DESCRIPTION OF THE TASK
Say how many lines in the entries below have the word "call" in them, giving only the number.

[Items from a dataset]

++++++++++

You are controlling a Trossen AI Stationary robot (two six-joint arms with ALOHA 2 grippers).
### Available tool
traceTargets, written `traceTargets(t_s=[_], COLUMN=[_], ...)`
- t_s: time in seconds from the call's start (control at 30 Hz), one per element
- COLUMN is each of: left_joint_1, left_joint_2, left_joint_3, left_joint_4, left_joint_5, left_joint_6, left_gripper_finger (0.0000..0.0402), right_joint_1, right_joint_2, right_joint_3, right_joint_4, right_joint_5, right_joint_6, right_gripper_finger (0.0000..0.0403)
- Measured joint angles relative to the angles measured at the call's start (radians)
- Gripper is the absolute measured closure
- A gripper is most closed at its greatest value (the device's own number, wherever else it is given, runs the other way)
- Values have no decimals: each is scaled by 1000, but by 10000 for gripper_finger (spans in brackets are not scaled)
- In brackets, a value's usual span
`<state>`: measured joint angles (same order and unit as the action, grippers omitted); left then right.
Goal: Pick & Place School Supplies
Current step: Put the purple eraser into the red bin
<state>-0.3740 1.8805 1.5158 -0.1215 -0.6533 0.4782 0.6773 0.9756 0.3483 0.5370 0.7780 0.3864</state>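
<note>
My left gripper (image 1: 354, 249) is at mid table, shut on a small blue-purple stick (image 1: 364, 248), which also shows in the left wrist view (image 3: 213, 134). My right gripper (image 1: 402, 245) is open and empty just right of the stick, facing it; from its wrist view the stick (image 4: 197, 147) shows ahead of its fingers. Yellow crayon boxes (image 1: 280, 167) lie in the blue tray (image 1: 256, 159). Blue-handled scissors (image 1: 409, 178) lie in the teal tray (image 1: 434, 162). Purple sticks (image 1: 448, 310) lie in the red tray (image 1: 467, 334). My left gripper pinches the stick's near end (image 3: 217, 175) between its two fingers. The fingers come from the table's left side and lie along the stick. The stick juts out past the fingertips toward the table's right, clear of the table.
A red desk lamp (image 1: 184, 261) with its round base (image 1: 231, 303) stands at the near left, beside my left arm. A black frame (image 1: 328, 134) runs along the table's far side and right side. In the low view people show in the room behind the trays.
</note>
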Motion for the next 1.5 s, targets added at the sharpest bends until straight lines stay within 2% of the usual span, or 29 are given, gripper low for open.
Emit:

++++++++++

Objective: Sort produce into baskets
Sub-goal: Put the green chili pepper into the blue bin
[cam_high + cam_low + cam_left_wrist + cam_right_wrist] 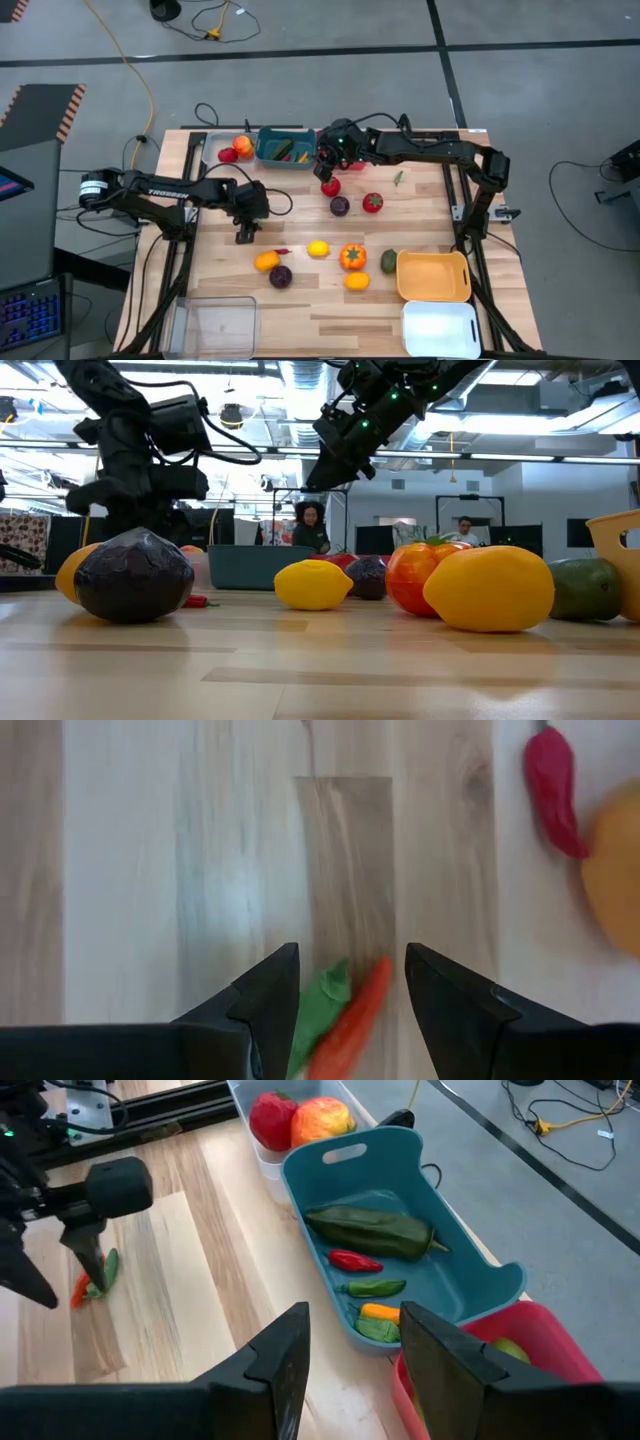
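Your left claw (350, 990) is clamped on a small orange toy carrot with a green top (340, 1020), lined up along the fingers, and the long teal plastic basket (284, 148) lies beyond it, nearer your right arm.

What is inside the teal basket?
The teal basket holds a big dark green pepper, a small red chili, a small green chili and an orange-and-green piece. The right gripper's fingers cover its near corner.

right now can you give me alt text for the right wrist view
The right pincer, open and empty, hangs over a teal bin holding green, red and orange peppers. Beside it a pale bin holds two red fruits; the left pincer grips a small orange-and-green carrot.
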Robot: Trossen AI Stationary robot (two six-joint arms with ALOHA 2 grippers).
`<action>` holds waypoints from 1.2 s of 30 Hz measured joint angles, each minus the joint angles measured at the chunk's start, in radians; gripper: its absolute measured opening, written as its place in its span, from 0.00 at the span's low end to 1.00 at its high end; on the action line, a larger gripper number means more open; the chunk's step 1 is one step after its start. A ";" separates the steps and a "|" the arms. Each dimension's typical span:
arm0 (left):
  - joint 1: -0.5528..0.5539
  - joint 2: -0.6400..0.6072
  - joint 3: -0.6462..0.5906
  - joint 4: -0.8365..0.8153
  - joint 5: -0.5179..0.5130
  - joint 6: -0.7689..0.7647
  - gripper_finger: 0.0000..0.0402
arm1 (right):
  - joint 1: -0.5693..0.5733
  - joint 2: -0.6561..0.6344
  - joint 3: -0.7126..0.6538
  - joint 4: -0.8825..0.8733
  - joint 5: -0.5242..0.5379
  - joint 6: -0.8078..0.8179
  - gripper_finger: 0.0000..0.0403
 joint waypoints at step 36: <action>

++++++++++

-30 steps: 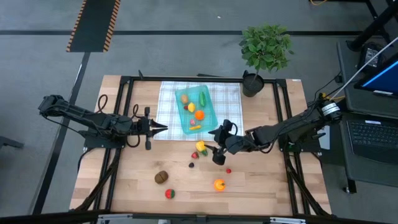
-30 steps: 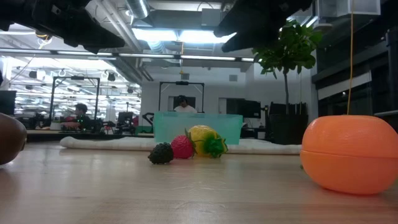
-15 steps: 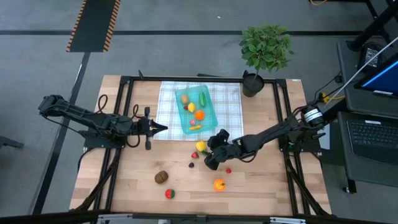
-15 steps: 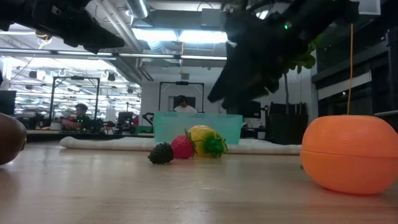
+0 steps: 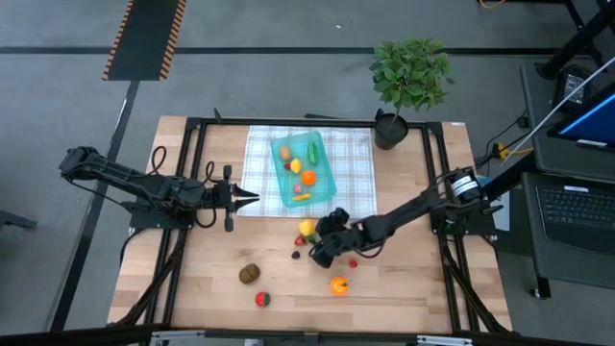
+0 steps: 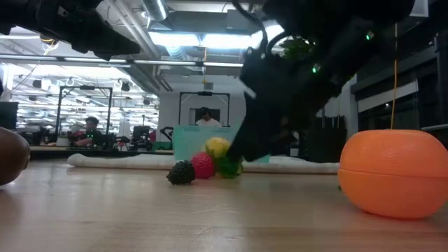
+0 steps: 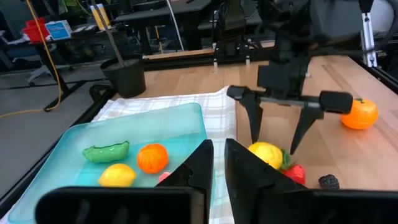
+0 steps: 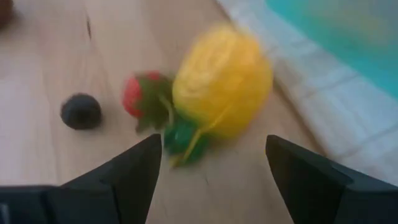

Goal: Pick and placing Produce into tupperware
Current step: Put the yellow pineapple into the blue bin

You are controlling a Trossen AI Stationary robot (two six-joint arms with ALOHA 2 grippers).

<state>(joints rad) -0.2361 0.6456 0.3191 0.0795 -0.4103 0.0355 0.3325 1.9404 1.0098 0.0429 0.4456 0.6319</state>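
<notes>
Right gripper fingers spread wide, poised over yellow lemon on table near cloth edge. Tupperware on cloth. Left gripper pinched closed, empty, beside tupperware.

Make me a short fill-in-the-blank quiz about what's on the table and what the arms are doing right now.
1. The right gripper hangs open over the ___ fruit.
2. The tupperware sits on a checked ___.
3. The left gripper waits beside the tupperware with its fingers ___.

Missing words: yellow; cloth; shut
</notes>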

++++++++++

COMPLETED TASK
2